Formica - Une tragédie en trois actes

« Les dimanches à la con
De quand j'avais disons
Dix ans
Me reviennent souvent
Pas toujours mais mettons
Tout l'temps
Les dimanches à la con
D'mes automnes monotones
D'enfant
Faisaient d'moi un santon
Sur le tapis du salon
 »

Toujours motivé pour revisiter les genres et les styles (saison 2019-2020), Fabcaro s’attaque aux réunions de famille et à la tragédie antique dans Formica. Évidemment, l’exercice serait vain sans une mêlée sur la ligne des vingt-deux mètres et, surtout, une catastrophe aérienne. Un dernier coup de peigne au poulet, trois-quatre prises de kung-fu et une bise sur le kebab, bienvenue et bon appétit.

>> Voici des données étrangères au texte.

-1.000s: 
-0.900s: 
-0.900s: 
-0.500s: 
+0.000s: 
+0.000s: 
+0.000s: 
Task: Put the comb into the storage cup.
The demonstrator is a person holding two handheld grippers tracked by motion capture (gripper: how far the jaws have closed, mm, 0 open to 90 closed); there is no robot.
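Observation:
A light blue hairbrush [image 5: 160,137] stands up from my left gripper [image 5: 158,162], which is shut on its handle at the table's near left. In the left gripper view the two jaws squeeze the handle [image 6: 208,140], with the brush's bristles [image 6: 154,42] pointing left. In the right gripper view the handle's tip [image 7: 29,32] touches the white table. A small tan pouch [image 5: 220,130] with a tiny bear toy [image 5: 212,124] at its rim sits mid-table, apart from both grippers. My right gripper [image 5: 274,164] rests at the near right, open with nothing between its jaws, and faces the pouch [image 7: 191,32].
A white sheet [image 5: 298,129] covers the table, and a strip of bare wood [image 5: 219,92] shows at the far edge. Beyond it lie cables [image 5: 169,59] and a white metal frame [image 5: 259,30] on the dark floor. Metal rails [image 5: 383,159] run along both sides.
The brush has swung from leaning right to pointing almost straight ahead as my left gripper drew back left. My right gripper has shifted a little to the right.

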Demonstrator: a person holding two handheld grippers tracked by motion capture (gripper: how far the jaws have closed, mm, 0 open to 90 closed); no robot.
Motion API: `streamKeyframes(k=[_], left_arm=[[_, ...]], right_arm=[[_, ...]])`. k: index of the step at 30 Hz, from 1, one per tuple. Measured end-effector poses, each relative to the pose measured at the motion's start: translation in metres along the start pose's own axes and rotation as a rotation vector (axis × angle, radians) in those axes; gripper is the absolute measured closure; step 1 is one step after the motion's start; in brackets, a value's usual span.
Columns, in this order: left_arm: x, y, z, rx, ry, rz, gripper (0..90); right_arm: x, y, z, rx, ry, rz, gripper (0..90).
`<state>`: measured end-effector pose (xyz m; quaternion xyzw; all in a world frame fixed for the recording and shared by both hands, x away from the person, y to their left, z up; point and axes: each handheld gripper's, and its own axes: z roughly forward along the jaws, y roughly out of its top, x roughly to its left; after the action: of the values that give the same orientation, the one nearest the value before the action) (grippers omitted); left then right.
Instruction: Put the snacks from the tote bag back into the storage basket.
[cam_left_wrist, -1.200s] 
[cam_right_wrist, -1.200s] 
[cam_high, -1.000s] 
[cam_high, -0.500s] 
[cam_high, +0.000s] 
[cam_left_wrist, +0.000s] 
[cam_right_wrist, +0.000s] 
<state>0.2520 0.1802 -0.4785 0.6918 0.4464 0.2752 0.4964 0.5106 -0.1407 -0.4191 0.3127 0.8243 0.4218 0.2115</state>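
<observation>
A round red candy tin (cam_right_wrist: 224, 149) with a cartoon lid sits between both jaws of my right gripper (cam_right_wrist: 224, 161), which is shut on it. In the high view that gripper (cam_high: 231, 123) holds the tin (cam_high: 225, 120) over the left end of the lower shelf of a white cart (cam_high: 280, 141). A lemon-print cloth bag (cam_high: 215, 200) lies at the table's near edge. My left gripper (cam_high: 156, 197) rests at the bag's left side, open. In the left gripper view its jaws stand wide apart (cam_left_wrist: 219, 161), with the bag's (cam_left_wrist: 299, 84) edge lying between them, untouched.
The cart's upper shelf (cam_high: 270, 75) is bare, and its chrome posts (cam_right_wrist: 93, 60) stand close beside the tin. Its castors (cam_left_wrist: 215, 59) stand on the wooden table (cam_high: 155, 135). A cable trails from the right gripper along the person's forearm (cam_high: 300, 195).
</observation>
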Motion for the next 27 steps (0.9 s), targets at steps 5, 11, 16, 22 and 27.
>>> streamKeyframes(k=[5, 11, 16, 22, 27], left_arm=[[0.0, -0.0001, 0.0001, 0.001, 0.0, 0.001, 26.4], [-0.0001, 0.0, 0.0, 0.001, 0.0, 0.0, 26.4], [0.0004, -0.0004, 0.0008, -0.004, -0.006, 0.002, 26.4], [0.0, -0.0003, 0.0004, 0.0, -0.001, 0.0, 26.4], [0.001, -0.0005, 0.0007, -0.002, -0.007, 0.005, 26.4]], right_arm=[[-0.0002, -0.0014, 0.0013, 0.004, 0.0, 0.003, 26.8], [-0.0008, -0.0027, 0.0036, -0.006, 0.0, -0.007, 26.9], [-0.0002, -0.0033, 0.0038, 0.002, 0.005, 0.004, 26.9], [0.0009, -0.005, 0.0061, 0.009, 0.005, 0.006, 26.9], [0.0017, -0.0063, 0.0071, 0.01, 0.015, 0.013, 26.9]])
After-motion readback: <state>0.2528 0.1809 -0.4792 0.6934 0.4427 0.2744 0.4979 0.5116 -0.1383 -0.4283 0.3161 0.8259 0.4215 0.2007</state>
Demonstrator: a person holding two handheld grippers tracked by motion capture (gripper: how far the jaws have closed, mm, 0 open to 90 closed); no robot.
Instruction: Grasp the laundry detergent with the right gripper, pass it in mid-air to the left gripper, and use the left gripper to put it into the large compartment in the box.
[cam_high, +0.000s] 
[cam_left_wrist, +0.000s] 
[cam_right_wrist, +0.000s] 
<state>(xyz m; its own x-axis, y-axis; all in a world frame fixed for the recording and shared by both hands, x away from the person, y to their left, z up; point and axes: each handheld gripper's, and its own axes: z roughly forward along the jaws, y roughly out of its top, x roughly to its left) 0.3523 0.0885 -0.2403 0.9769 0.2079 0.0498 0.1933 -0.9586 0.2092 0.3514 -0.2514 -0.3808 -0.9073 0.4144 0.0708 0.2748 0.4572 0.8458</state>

L’ouvrage rentre dans la catégorie réaliste (ou à peu près) de la bibliographie du dessinateur d'Et si l'amour c'était aimer ?. Au premier regard, il pourrait passer pour une énième variation reprenant des sujets déjà rencontrés précédemment (la communication, le groupe, les dérives de la pâtisserie industrielle, etc.). Dans les faits, il se révèle très rapidement être une expérience narrative explosive du calibre de Zaï, zaï, zaï, zaï. Là, où le héros courait à travers champs, les convives de Formica restent à l’intérieur et respectent la sacro-sainte unité de lieu. De plus, ne se limitant absolument pas qu'au drame annoncé annoncé en couverture, Fabcaro se fait un malin plaisir à piocher dans toute l’histoire du théâtre en guise de fil de conducteur à cette succession de scènes improbables truffées de dialogues absurdes au possible. Pirandello faisait chercher un auteur à ses acteurs, dans le cas présent, ceux-ci se demandent bien de quoi ils pourraient parler. Un peu plus loin, un protagoniste brise le quatrième mur pour s’adresser directement au public. Pimentée de ces clins d’œil, la lecture n’en devient que plus décalée et, il faut bien l’avouer, totalement jouissive.

Outre la situation générale - qui n’a pas dû endurer de tels dîners interminables en compagnie de parents peu diserts ? -, le petit jeu des références mis en place par le scénariste génère un véritable sentiment de complicité avec le lecteur. L’effet de miroir s’avère total. Résultat, après quelques pages, il est quasiment impossible de savoir qui observe qui. Cette confusion est renforcée par la simplicité des illustrations (décors minimalistes, personnages au rendu étrangement réaliste car détourés à partir de photographies) et par un découpage ouvert servant parfaitement la narration. Il y a même des notes de couleurs pour ceux qui n’aiment pas le noir et blanc. Que demander de plus ?

En conclusion, oui, après quarante bouquins, Fabcaro a encore du jus dans la plume et il vous attend de pied ferme ! Rendez-vous au prochain album.